If we now explode out all the different objects. Each of these objects are web views –basically independent web content containers. There are “Chrome WebViews” (like the URL bar) and Content WebViews (the other tabs that are being used).
I described how BlackBerry 10 is a TOP TIER Browser. Now, let’s look at my statement around Open Standards and the Open Web. We do all our development in the open now. BlackBerry WebWorks, our device-specific Java Script library, has been developed completely in the Open for a few years now and is going through an exciting transition I’ll explain in a sec. We also contribute heavily to Open Standards and Frameworks like WebKit, jQuery Mobile, and Apache Cordova. We’ve committed real, dedicated engineering resources to these efforts and it’s all helping to make the browsing experience and the mobile web app experience top tier.

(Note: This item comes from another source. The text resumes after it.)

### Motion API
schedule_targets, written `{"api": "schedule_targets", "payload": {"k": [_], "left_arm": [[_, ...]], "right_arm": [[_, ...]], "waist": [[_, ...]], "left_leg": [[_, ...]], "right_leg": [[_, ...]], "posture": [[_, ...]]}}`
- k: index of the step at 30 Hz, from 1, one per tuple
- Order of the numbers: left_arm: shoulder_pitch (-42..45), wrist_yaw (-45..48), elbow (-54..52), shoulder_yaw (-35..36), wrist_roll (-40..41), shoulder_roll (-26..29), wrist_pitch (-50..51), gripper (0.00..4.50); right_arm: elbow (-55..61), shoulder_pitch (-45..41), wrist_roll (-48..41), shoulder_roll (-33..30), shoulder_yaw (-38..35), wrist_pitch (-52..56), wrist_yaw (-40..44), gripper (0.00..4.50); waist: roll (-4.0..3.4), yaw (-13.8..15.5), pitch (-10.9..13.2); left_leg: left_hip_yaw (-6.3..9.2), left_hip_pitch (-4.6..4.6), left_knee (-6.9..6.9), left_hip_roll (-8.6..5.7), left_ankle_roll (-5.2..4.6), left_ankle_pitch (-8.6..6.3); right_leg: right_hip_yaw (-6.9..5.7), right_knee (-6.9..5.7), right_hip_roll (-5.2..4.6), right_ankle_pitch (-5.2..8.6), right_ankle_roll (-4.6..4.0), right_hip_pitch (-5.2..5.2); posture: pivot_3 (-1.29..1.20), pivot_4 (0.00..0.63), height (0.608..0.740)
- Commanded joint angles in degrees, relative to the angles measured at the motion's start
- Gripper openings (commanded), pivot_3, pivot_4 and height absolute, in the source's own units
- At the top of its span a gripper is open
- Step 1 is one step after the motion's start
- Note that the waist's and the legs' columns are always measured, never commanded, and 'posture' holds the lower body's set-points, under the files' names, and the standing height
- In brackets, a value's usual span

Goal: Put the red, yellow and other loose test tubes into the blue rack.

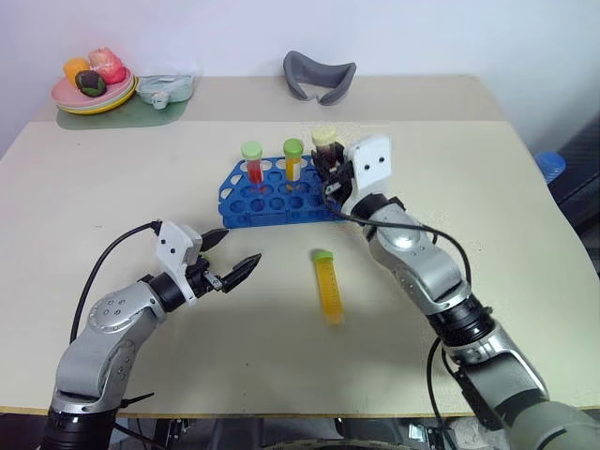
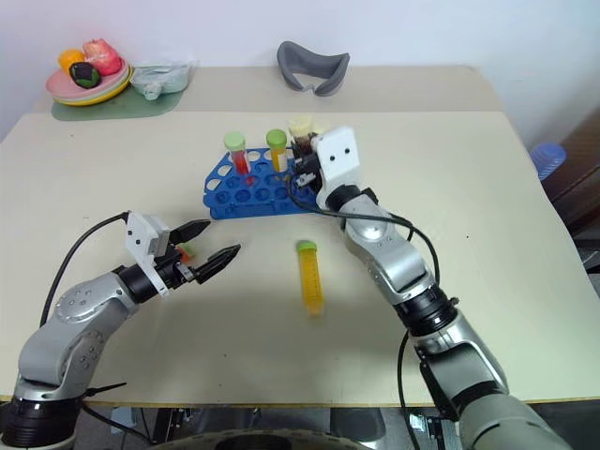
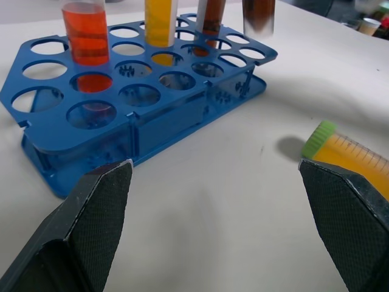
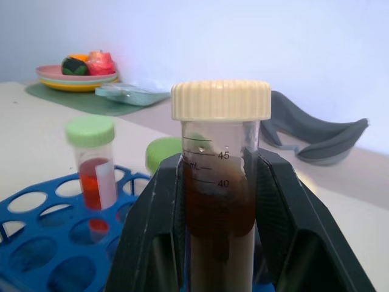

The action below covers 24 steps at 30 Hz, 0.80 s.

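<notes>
Left eye view: the blue rack sits mid-table with two tubes already standing in its back row, the red tube and a yellow tube, both green-capped. At the rack's right end the right gripper pinches the dark maroon tube upright, its cream cap above the fingers; whether the tube's tip has entered a hole cannot be told. A second yellow tube with a green cap lies loose on the table in front of the rack, cap pointing toward it, between the two arms. The left gripper hovers near the rack's front left corner with its fingers spread wide and nothing between them. That makes four tubes in all: two racked, one held, one lying down. Around the work, a grey curved object rests at the table's far edge behind the rack, and at the far left corner a plate of toy food stands on a green mat beside a clear lidded dish. Nothing lies between the loose yellow tube and the rack.
</notes>
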State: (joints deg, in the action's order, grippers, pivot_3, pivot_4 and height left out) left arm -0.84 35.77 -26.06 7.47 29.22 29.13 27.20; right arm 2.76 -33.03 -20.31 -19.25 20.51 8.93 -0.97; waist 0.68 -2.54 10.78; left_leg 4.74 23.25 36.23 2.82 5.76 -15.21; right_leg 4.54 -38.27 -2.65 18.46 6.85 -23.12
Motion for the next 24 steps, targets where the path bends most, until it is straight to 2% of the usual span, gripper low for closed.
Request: {"api": "schedule_targets", "payload": {"k": [1,12,24], "left_arm": [[-0.60,-0.32,-2.99,0.39,0.71,-0.28,-0.85,4.50],[-1.06,-0.13,-3.91,0.95,1.47,0.18,-0.06,4.50],[-0.85,1.05,-4.18,1.54,3.71,1.94,0.50,4.50]], "right_arm": [[0.23,1.27,2.58,3.03,-4.41,-5.13,2.85,1.21],[-6.00,3.15,8.62,10.86,-9.24,-10.85,7.70,1.21],[-11.06,4.44,12.60,14.20,-13.11,-15.54,9.13,1.21]], "waist": [[0.00,-0.11,0.00],[-0.01,-0.14,-0.01],[-0.03,-0.18,-0.01]], "left_leg": [[0.00,-0.02,0.00,0.00,0.01,0.00],[0.00,-0.08,0.00,0.00,0.04,0.02],[0.00,-0.10,0.00,0.00,0.07,0.04]], "right_leg": [[0.00,-0.03,0.00,0.00,0.00,0.00],[0.02,-0.11,0.02,0.00,0.00,0.00],[0.02,-0.15,0.02,0.00,0.00,0.01]], "posture": [[0.00,0.150,0.740],[0.00,0.150,0.740],[0.00,0.150,0.740]]}}
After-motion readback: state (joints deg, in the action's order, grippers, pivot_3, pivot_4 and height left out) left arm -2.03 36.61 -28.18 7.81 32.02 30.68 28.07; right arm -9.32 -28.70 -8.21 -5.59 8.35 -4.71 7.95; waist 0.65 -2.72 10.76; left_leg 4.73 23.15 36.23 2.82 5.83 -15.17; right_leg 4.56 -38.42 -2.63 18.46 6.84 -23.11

Now for the exciting news about the transition we’re undergoing with WebWorks. Instead of developing WebWorks in it’s own repo and then contributing content to Apache Cordova, we’re developing directly into Apache Cordova. WebWorks will shrink to just be a BlackBerry branding of Apache Cordova much the same way Phone Gap is. WebWorks might still need to include a few things that don’t make sense to be in Apache Cordova, and these could be accessed through a plugin or some other mechanism (we’re still exploring how that might look). The message here is clear: We’re jumping in to the Open Web with both feet.

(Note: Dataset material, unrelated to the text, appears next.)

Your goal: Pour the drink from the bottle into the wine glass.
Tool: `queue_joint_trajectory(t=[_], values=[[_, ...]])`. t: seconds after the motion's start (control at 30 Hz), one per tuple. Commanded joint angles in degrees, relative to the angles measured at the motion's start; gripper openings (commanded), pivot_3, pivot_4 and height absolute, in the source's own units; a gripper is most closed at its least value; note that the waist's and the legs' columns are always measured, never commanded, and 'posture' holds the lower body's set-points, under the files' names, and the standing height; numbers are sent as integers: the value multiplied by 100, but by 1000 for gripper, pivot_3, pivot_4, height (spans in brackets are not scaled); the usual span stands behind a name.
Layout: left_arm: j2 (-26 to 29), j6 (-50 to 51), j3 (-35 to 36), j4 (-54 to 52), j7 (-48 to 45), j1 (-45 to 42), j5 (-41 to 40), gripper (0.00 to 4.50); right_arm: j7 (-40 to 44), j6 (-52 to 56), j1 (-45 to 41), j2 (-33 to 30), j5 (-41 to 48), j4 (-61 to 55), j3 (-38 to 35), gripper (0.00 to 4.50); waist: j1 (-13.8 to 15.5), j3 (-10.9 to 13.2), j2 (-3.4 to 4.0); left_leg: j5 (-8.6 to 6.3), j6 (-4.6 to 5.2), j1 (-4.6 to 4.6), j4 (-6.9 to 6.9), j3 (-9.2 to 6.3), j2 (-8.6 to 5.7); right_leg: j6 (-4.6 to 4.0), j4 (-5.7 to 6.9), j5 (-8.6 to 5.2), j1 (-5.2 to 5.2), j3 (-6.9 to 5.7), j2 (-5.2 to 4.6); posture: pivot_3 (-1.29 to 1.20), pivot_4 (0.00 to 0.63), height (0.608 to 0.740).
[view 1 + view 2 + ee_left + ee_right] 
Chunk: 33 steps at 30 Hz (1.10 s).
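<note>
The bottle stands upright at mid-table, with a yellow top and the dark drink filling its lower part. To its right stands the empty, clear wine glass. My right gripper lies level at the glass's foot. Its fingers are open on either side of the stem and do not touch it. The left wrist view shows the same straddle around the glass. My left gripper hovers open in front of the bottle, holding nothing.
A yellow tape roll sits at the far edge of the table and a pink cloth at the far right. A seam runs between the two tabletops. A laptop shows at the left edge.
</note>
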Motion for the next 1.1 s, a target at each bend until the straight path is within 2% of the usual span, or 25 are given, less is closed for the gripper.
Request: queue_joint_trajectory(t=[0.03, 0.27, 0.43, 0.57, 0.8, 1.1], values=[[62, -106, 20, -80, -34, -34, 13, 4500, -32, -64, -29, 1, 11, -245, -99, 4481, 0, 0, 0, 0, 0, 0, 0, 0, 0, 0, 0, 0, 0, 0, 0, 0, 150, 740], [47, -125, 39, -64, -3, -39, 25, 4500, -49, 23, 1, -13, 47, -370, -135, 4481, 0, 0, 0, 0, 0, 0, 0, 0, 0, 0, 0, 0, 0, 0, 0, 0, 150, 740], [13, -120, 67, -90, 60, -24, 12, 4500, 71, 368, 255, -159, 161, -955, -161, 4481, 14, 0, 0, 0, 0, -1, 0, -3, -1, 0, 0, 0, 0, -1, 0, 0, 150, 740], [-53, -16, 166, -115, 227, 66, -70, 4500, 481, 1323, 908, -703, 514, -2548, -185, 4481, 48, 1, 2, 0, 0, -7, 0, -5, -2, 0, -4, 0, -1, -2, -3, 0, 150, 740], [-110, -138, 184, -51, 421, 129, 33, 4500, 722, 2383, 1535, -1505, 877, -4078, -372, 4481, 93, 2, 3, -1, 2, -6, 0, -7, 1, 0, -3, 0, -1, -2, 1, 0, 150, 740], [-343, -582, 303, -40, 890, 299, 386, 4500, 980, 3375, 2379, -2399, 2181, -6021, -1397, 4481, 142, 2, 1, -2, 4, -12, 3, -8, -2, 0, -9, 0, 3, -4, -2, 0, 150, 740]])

We’ve covered #1: TOP TIER Browser #2: Open Web Commitment Now let’s look at Apps as First Class citizens. Building real apps using web technologies on BlackBerry 10 is easy.
The flow of development is just like native flow. First, you leverage existing frameworks such as jQuery Mobile to build your app. Don’t have to do this of course, but the benefits of using frameworks is HUGE. Then, you use standard tools (such as Web Inspector and Ripple) to debug, and test your application. Finally, you build and deploy your application. Submitting your web app to BlackBerry World is the same process regardless of what type of app you’ve built (native or web, etc.) From both a developer’s perspective and a user’s perspective, the experience if first class. Apps are apps are apps. The runtime that powers them is irrelevant.
Summary of key items in today’s talk: #1. BlackBerry 10 is a TOP TIER Browser and Web Platform #2. BlackBerry is COMMITTED to Open Standards and the Open Web #3. Web Apps are FIRST CLASS Citizens on BlackBerry 10.